Explico para ela sobre as visitas nesse momento e o quanto elas devem ser evitadas. Assim como explico que o fato do marido trabalhar em outra cidade e precisar vir para cá de avião para ver esposa e filho toda semana constitui um fator de risco para os três. Pergunto a ela se seria possível, ao menos pelo período em que ela ficará isolada, o marido permanecer na cidade em que trabalha.
-É possível sim. Vou conversar com ele.
-Certo. Muito obrigado! Eu sei que nesse momento a saudade e forte e que ela aperta o coração. Mas, é necessário ficarmos um pouquinho longe para que tudo isso passe e possamos voltar a nos abraçar.
-É verdade. É difícil mesmo, mas você tem razão. Vou conversar com ele e com minha mãe.
-Combinado. Agora quero que você me conte um pouquinho sobre seu filho.
Mariana começa a me falar sobre Júlio* e seus sintomas. Muitos são idênticos aos dela, o que demostra uma grande possibilidade de contaminação de um pelo outro ali. Tomo nota de seus sintomas e pontuo algumas orientações específicas para seu caso.
-Certo. Me diga por favor, antes da gente conversar sobre o Júlio, a data de nascimento dele - precisava desse dado para acessar seu prontuário.
-11 de março de...
Não acredito quando ouço.
-Sério? É o mesmo dia em que eu faço aniversário. É a primeira vez que atendo alguém que faz aniversário no mesmo dia que eu.
-Que legal! Você é pisciano também então. Ai querido, pisciano sofre né?
Não aguento com a sinceridade de Mariana e começo a rir. Do lado de lá ela ri junto. Se antes a conversa já fluía, agora parecem que são duas pessoas que se conhecem há anos.
-Tristemente sofre. Queria dizer que não, mas não tem jeito, né?
-Eu entendo. Mas vocês tem um coração bom, pensam no próximo, isso é bom e bonito. Mas sofrem muito.
Continuo a rir. Alguns atendimentos são mais difíceis, requerem boa parte de nossa energia e nosso tempo. Outros são mais leves e recarregam nossas forças.

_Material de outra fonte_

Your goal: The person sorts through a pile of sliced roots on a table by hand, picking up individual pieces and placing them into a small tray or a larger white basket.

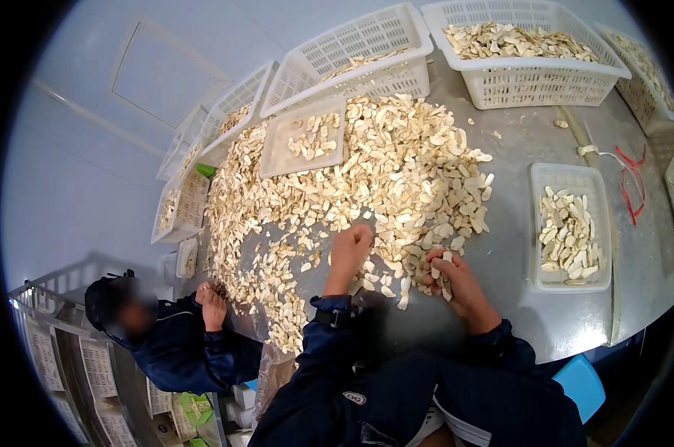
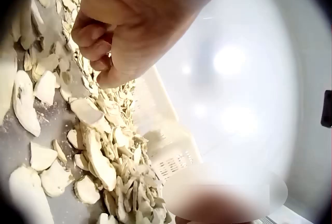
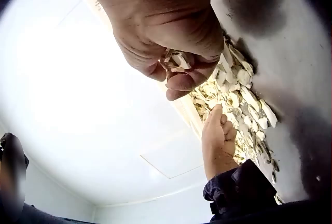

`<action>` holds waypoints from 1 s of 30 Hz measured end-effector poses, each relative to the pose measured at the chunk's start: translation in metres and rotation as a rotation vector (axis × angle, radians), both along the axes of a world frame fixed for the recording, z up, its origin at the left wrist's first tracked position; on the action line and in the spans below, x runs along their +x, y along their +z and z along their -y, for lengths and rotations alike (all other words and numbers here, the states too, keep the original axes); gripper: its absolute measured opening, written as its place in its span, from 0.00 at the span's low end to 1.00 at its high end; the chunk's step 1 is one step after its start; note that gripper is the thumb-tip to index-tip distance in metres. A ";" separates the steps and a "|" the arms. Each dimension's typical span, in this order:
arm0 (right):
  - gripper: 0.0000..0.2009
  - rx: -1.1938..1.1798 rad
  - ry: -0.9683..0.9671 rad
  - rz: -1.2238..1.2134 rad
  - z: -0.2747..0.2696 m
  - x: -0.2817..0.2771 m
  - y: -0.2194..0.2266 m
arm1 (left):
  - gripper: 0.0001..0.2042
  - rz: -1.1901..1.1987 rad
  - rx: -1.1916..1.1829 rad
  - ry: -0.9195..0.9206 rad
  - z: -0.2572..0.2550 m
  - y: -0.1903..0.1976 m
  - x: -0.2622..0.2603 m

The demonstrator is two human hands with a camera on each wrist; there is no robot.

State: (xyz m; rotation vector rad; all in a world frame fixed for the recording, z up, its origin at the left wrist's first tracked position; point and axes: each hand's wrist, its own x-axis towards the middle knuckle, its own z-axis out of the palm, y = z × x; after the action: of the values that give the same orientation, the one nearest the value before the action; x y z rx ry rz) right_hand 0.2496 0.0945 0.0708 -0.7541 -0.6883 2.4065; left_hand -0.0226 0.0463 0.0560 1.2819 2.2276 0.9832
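- Grey metal table [image 1: 516, 253] under white walls, big heap of pale slices [image 1: 381, 171] spread across the middle
- My right hand [image 1: 448, 279] grips a bunch of slices [image 3: 179, 60], fingers curled round them, at the near edge of the heap
- My left hand [image 1: 349, 249] is curled w/ fingertips down by loose slices; can't tell if it pinches one
- Progress, my guess: small tray [image 1: 571, 227] to my right is part filled, back baskets [image 1: 527, 52] hold some, but most of the heap's unsorted
- Another tray [image 1: 307, 138] sits on the heap; 2nd worker [image 1: 165, 335] at left, red string [image 1: 633, 182] far right
- Nothing blocks the way to the right tray
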 end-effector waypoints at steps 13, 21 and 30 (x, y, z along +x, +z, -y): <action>0.06 -0.020 0.030 -0.036 0.000 -0.001 -0.008 | 0.15 0.449 0.034 0.003 0.049 -0.029 0.006; 0.13 -0.099 0.089 0.010 0.003 -0.005 -0.022 | 0.11 1.637 0.332 0.263 0.036 0.027 0.061; 0.24 -0.258 0.111 -0.155 0.002 -0.003 -0.017 | 0.21 0.908 0.356 -0.144 0.016 0.074 0.101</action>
State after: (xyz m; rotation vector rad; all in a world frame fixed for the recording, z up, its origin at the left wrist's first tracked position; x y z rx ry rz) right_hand 0.2466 0.0928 0.0542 -0.6340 -0.3709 2.6553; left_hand 0.0788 0.0305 0.1298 0.8305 1.2870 1.5492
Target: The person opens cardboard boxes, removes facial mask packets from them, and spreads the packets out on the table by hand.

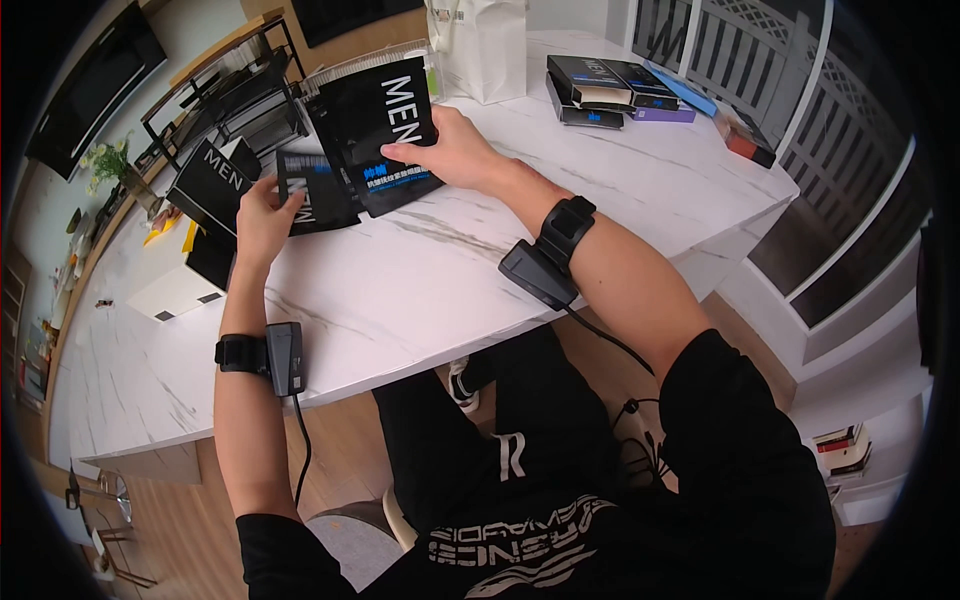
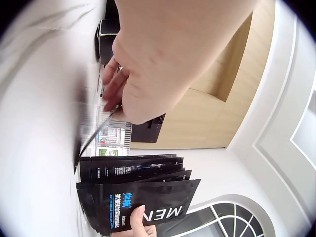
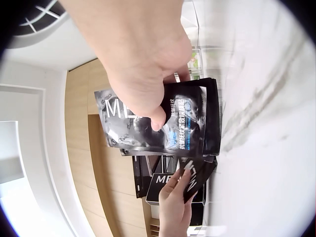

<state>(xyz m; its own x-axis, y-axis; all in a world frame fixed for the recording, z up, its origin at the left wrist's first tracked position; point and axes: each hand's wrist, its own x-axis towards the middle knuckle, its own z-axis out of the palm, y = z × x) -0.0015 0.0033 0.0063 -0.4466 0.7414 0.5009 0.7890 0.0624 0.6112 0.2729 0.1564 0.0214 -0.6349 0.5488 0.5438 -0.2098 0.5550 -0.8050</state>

Converso com Mariana sobre o filho (e com ele de forma direta), oriento sobre os sinais de alerta e questiono se há alguma dúvida. Conversamos ainda sobre os serviços que devem ser procurados e como proceder durante o final de semana.
-Muito obrigado pela ajuda querido e pelo bom atendimento.
-Eu que agradeço por ter liado pra gente Mariana. Qualquer coisa pode voltar a ligar.
-Pode deixar que volto sim. Um abraço! E não vá ficar sofrendo muito.
Ela diz a última frase rindo.
-Pode deixar! Um abraço pra ti e pro Júlio!
Desligo o telefone e volto a rir. É incrível a conexão que alguns pacientes estabelecem conosco. É uma das coisas que me encantam na medicina. Especialmente quando penso nos momentos em que isso ocorre sem que esteja vendo pessoalmente eles.
*Por questões éticas os nomes citados não correspondem à realidade.